Job Recruitment Website - Immigration policy - I want to say to CF rookie
I want to say to CF rookie
If you want to find a girlfriend, you have to go to the zoo or even leave the earth.
If you want to commit suicide, only someone will advise you not to stay? In order to avoid polluting the environment,
even the Amiba protozoa can't live on the keyboard you touched,
the saliva sprayed out is more deadly than sars,
pretending to be cute can solve the problem of population expansion instantly,
if you are handsome, human beings will have to use asexual reproduction,
idiots can be your teachers, and mentally retarded people can teach you to speak,
as long as you look up, the ozone layer will be broken.
If your ugliness can generate electricity, nuclear power plants all over the world can be shut down.
If you go to war, bullets and missiles can't help flying at you.
When a Grenade sees you, it will explode.
Others have to fly a plane to hit Gemini, and you can have the same power as long as you skydive.
All the places you have visited will become historic sites, and the historic sites you have visited will become history.
For the rest of your life.

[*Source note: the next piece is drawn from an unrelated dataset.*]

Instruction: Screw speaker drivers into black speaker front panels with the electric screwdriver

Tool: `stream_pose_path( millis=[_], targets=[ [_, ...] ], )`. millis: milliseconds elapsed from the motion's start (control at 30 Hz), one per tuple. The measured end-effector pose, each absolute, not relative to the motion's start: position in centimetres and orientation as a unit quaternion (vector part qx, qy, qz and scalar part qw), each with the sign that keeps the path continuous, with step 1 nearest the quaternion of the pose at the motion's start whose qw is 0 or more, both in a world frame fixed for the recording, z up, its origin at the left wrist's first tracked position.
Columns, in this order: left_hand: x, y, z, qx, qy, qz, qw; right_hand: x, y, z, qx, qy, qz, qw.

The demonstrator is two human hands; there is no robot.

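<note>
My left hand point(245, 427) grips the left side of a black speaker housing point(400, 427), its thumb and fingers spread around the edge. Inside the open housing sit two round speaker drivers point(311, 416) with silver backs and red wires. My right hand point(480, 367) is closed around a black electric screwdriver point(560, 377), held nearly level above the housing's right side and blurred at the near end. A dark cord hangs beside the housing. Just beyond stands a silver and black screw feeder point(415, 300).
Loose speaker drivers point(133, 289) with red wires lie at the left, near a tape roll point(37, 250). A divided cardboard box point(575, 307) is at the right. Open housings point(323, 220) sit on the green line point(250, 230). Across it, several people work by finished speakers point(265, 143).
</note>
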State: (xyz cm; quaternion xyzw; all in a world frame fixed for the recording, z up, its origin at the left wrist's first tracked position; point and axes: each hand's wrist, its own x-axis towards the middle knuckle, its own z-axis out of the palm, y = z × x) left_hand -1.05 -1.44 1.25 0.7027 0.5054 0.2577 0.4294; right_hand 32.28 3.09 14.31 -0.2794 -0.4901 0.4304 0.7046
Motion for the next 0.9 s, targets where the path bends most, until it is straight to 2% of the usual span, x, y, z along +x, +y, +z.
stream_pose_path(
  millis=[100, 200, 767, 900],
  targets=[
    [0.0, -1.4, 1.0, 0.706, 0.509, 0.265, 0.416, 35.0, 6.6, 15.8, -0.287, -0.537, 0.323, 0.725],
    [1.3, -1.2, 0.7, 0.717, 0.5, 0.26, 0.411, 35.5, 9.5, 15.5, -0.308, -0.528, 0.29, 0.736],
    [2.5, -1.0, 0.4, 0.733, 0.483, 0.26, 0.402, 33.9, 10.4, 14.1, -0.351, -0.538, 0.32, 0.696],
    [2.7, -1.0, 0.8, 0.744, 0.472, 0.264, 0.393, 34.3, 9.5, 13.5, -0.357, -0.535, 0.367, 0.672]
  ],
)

It's not environmentally friendly to throw it into the sun.
Deposited raw materials with an oil concentration of 1 times, disfigured Uncle McDonald,
A hateful guy like you can only play a piece of shit in a TV series,
It's not as beautiful as chewing gum spilled by a dog on the roadside,
It's more than 1 times as beautiful as a flower,
A bitch will always be a bitch, even if the economy is in crisis, you can't be expensive.
The longer I have contact with people, the more I like dogs. Dogs are always dogs, and people are sometimes not people!

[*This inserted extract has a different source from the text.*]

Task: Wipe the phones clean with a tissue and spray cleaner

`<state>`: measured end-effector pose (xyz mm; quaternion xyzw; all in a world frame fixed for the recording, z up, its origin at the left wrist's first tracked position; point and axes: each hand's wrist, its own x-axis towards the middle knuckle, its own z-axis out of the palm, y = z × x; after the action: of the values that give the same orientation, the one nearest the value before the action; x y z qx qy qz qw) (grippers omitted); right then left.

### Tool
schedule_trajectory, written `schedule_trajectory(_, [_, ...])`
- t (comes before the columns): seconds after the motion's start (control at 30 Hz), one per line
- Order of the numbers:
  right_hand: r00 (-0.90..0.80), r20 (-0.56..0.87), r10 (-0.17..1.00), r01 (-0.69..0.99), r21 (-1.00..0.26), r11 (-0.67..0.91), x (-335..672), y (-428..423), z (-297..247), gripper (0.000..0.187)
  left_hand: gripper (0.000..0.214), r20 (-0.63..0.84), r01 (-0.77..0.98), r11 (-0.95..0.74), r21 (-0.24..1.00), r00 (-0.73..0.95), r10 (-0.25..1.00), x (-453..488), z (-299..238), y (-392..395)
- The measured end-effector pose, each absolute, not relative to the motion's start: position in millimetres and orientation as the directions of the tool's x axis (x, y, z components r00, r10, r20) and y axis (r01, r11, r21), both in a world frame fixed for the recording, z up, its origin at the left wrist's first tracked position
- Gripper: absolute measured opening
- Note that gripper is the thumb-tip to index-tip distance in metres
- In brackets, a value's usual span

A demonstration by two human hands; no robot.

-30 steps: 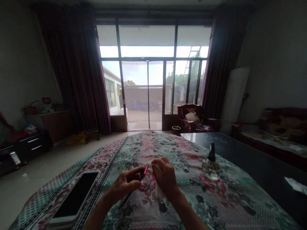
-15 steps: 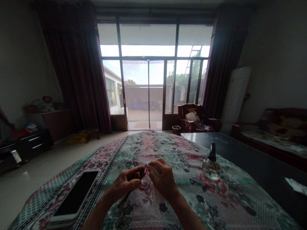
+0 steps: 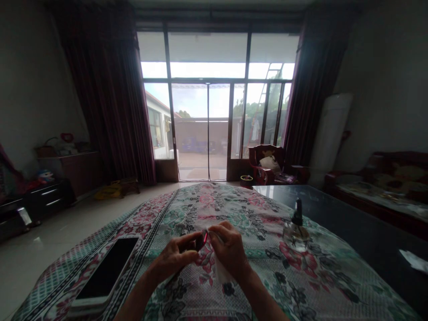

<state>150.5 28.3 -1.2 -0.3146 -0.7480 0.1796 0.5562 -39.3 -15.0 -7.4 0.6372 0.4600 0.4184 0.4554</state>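
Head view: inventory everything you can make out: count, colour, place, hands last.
Tablecloth: 1, floral pink, green, grey, centre
Phone: 1, white, black-screened, on tablecloth left
Bottle: 1, clear, black-topped, on tablecloth right
Small object: 1, dark and red, centre
Tissue or cloth: 1, white, centre
Tabletop: 1, black, right
Paper-like piece: 1, white, on tabletop
Glass door: 1, dark-framed, ahead
Curtains: 2, purple, flanking glass door
Armchair: 1, reddish, ahead
Basket: 1, yellow-rimmed, beside armchair
Tall unit: 1, white, near right curtain
Sofa: 1, reddish, far right
Bundle: 1, yellow, left floor
Drawer unit: 1, black, far left
Left hand: 1, bare, holding small object
Right hand: 1, bare, holding tissue or cloth
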Motion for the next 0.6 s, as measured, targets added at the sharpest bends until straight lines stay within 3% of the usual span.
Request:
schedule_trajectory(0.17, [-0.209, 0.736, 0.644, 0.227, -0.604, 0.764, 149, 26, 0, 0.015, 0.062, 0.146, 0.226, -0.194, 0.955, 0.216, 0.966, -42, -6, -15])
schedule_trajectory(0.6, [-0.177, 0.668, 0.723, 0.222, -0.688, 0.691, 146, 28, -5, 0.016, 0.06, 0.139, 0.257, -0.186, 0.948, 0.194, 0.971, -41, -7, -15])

when I like you, you are what you say; when I don't like you, what do you say you are?
the scourge of damaging the reputation of Asian compatriots, the descendants whose ancestors were ashamed,
humus that has been deposited for thousands of years, the primitive species that scientists dare not study,
sedimentary materials with p>1 times the concentration of oil, disfigured uncle McDonald,
hateful guy like you:
The spit is more deadly than SARS,
Pretending to be cute can solve the problem of population expansion instantly.
If you are cool and handsome, human beings will have to use asexual reproduction.

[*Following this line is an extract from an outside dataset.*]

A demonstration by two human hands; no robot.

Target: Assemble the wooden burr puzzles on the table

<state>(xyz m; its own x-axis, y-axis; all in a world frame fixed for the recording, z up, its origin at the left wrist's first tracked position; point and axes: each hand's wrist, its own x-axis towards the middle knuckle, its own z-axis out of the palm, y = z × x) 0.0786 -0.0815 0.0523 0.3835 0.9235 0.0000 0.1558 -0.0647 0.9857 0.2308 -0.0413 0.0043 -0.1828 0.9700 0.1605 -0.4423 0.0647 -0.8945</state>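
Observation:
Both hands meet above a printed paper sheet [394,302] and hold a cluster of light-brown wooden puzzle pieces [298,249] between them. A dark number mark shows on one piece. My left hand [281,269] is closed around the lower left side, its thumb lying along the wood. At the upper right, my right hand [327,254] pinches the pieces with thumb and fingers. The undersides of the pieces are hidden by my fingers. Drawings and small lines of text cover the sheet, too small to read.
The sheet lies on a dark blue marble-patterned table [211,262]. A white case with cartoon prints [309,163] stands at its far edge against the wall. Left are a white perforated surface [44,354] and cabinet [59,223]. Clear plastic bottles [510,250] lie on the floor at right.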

Idiots can be your teachers, and mentally retarded people can teach you to speak.
As long as you look up, the ozone layer will break.
You want to emigrate to Mars to leave you.
If you are ugly and can generate electricity, nuclear power plants all over the world can be shut down.
If you go to war, bullets and missiles will be unable to help flying at you. < p!
others have to fly a plane to hit Gemini, but you can have the same power as long as you skydive.
All the places of interest you have visited become monuments, and the monuments you have visited will become history.
You will never know you until you have done something good for p>18 years, and even throwing it into the sun is not environmentally friendly.
You can only play a piece of shit in a TV series,
It's not as good as chewing gum spilled by dogs on the roadside,
If you want to find a girlfriend, you have to go to the zoo or even leave the earth.
If you want to commit suicide, only someone will advise you not to leave a corpse to avoid polluting the environment.
Even the amoeba can't live on the keyboard you touched.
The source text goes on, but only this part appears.